### PROBLEM DESCRIPTION
Across the listing below, count the lines holding "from". State the number and nothing more.
----- DATA SUPPLIED
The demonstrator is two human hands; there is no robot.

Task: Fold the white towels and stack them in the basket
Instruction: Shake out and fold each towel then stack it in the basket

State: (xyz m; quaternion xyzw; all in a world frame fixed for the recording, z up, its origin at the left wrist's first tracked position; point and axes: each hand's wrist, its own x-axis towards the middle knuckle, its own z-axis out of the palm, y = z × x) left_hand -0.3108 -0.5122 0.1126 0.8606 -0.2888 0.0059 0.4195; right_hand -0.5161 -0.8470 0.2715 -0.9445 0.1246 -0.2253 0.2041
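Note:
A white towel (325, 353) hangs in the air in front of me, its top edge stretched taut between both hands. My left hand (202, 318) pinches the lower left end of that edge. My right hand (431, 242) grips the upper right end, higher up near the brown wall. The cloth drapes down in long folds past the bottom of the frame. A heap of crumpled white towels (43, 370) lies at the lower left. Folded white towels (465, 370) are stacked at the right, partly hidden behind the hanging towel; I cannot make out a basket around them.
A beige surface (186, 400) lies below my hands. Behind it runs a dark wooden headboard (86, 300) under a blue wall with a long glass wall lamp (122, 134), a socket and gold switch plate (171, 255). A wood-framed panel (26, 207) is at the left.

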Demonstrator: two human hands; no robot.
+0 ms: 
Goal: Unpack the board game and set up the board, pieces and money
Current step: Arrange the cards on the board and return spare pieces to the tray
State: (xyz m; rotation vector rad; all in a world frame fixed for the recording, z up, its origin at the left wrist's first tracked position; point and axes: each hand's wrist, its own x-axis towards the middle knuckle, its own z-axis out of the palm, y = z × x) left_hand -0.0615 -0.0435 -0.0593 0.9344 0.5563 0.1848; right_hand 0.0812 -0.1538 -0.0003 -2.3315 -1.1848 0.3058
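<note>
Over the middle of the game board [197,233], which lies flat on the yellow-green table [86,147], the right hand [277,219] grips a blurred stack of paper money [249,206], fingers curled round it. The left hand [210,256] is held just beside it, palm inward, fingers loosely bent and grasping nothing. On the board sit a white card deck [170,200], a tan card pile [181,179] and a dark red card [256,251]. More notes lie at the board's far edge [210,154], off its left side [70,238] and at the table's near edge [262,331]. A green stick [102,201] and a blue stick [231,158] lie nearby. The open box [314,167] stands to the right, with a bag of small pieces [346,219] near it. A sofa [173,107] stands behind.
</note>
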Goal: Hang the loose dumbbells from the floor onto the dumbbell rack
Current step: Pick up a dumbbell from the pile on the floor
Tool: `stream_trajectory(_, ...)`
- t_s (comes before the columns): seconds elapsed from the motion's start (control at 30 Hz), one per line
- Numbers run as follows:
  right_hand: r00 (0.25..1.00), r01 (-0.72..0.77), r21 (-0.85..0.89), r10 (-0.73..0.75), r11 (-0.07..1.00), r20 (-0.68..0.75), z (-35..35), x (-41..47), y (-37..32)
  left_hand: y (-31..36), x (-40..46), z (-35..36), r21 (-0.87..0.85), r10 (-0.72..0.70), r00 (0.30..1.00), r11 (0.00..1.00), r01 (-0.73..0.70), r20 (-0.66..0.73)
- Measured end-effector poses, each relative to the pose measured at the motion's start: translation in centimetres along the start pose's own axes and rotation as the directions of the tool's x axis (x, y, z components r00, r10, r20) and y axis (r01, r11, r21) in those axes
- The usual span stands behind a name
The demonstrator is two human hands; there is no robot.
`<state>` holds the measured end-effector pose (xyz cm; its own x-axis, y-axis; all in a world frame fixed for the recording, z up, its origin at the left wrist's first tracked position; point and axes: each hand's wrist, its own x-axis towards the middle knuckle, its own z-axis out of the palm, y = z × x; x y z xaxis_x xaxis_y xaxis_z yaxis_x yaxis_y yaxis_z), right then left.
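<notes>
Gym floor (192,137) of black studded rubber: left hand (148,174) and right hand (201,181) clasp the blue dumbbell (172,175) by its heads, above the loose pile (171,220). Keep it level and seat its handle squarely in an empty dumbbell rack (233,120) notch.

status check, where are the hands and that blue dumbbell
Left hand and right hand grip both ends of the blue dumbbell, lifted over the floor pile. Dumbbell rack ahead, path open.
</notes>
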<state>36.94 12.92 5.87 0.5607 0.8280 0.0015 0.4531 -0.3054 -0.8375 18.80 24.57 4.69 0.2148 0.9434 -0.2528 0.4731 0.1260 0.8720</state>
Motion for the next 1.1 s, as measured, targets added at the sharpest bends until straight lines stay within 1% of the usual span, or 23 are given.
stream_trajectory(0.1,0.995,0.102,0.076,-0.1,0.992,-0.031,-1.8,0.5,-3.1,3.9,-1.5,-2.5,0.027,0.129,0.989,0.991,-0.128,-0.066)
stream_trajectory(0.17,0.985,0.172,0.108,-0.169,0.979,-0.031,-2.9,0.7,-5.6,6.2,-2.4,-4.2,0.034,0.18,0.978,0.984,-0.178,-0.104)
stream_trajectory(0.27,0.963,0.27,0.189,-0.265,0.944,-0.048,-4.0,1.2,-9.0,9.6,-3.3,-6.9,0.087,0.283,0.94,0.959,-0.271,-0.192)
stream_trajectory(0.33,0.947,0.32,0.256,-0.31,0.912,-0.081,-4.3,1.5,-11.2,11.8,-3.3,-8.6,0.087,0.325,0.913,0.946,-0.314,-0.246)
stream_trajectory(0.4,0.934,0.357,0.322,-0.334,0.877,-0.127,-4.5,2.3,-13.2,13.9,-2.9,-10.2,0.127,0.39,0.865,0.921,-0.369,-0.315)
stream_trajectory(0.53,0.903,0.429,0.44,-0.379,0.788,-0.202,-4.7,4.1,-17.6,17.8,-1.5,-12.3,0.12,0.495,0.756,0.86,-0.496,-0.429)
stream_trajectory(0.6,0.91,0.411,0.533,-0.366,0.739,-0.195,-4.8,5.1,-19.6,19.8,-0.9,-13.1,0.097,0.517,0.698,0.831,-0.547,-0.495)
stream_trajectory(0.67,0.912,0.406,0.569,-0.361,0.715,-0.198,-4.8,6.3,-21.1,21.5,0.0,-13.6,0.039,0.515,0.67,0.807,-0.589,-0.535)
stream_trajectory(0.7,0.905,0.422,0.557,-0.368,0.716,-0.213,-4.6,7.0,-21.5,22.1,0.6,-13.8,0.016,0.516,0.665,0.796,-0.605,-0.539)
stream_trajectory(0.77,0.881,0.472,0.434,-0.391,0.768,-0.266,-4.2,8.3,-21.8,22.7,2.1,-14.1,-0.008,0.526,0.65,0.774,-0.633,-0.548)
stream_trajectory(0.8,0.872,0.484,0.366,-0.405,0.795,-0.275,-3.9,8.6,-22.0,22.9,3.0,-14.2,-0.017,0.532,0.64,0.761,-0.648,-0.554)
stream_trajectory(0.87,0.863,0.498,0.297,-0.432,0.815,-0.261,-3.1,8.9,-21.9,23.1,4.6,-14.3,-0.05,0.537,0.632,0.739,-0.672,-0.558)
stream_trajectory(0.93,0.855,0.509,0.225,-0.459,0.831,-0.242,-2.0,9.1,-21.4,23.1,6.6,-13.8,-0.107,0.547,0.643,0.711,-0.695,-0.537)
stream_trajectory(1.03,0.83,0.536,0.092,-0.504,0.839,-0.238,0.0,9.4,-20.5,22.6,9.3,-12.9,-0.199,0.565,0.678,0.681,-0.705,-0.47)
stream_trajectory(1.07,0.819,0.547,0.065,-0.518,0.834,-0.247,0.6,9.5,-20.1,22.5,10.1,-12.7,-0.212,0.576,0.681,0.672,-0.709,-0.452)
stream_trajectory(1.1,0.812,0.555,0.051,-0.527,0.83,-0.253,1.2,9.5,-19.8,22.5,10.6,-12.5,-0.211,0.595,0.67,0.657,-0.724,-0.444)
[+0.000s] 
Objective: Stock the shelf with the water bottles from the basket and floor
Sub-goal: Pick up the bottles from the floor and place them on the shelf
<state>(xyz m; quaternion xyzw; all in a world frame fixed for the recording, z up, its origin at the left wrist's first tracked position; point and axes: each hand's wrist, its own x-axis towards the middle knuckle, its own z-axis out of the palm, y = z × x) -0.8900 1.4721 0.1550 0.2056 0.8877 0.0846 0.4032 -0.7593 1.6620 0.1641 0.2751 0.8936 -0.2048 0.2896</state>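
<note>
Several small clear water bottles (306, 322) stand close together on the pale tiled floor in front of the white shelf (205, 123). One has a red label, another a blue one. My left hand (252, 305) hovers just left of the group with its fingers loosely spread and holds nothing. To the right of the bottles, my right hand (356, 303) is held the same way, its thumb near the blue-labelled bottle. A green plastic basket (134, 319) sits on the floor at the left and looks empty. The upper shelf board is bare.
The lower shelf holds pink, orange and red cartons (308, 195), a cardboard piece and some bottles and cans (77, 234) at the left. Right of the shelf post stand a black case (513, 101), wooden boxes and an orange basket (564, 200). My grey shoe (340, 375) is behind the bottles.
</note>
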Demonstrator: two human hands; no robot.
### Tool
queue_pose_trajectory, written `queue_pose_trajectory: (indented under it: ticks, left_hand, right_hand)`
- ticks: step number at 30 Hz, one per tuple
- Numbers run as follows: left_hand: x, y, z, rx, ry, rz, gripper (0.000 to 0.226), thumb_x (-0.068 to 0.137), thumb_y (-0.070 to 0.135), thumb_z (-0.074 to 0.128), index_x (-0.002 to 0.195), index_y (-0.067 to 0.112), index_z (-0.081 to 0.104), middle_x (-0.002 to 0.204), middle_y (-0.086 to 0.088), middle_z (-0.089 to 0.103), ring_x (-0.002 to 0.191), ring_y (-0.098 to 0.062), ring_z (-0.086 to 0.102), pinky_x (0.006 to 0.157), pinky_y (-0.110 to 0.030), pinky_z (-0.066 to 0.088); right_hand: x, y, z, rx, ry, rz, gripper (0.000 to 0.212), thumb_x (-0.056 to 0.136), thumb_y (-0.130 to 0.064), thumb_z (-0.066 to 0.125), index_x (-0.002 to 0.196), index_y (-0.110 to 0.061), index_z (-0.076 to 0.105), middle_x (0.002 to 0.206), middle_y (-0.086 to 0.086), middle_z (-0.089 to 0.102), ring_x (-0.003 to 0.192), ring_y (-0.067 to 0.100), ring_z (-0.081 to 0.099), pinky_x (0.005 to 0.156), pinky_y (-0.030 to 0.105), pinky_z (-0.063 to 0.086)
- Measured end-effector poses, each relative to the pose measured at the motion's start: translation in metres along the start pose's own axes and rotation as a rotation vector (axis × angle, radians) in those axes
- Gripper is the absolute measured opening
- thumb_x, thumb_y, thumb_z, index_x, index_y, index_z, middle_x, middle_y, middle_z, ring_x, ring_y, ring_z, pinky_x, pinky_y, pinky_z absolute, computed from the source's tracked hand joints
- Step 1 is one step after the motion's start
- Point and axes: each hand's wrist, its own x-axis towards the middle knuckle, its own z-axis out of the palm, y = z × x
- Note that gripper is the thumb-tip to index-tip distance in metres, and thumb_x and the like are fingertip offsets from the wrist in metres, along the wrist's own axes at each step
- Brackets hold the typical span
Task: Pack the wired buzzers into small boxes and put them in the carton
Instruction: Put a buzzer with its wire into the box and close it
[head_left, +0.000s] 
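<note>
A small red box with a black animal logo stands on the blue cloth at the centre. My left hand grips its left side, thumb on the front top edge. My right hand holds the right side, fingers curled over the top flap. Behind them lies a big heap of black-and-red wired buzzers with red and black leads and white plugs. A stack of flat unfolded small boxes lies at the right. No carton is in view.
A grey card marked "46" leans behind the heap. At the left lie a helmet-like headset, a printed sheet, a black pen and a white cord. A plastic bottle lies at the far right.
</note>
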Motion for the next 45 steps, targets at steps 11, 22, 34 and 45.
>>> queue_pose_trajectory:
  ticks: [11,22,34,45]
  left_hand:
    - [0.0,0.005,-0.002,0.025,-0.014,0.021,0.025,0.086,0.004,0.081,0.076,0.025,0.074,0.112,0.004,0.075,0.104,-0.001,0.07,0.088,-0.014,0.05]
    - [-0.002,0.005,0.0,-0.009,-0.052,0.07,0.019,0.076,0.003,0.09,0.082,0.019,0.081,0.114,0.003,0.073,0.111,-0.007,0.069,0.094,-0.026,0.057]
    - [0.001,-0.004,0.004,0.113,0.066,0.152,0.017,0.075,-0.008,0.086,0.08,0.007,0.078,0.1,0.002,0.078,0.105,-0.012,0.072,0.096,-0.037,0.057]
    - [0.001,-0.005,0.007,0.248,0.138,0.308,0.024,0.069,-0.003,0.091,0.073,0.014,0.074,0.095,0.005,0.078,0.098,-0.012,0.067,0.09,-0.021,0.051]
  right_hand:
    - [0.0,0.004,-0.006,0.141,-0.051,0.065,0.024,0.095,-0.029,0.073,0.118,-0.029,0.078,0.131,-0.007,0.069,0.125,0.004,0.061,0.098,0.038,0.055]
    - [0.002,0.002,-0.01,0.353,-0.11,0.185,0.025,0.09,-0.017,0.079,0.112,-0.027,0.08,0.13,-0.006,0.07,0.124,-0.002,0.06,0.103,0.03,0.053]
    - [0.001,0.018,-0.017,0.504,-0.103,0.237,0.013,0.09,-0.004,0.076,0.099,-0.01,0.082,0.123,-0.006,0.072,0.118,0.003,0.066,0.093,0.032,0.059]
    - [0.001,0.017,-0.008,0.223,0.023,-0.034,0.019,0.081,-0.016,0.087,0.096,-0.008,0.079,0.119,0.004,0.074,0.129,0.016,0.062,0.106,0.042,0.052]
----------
### YOUR SOLUTION
7